6.2 Must include on-site user training.
6.3 Must include at least two (2) years warranty on parts and labor.
6.4 Packaged equipment must not exceed dimensions of 36” W x 82” H, which is the narrowest hallway dimension from the receiving dock to the lab.
6.5 Packaged equipment must not exceed max elevator load limit of 2268 kg.
6.6 Equipment must be CSA certified / compliant.
Rated Criteria:
1. Performance and Robustness
1.1 Describe the supplier’s track record for producing high-quality research equipment for the Canadian academic research environment. Include the number of units of the proposed product that have been sold in the Canadian academic research environments (i.e., not industrial/pharmaceutical environments).
1.2 Describe the expected lifetime of the system given regular use and user maintenance.
1.3 Describe the developmental stage of the proposed system (i.e., equipment represents the most recent development for its class, an update/upgrade of an older generation system, or an aging system/technology).
1.4 Describe the specifications of the fermentation system that exceed the minimal requirements in the following areas (a, b, c), at no extra cost, thus providing added performance to the product:
a) Working Volume
(minimum is 30L)
b) Pumps
(minimum is 4)
c) Operating Software
(can a free/unlimited licence be offered?)
2. Maintenance
2.1 Describe your ability to provide additional extended warranty at no extra cost.

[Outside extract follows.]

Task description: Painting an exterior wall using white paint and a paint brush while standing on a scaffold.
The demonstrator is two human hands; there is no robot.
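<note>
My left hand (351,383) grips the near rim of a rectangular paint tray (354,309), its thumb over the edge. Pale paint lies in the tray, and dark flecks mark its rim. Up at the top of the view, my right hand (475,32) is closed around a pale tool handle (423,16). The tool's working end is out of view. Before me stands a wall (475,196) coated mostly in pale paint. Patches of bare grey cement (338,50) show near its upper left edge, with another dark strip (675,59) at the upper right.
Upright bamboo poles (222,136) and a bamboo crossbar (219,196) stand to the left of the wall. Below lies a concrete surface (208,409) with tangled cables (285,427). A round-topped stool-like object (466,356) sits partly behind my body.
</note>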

2.2 Describe what is included in the warranty (i.e., preventative maintenance, cost of parts, repairs, replacements, travels, shipping, technical support, software upgrades, etc).
3. Operation
3.1 User-friendliness: Describe in detail how the fermentation system is simple to use and requires little training for most users to operate the equipment at a competent level (typical user will be biological scientists and technicians working in an academic environment).
4. Support
4.1 Describe the response time, available hours, and quality of technical support.
4.2 Describe the ability of company to support and train laboratory staff in both official languages (English and French).
4.3 Describe the willingness of company to provide continuous training of laboratory staff and trainees on the instrument at no extra cost.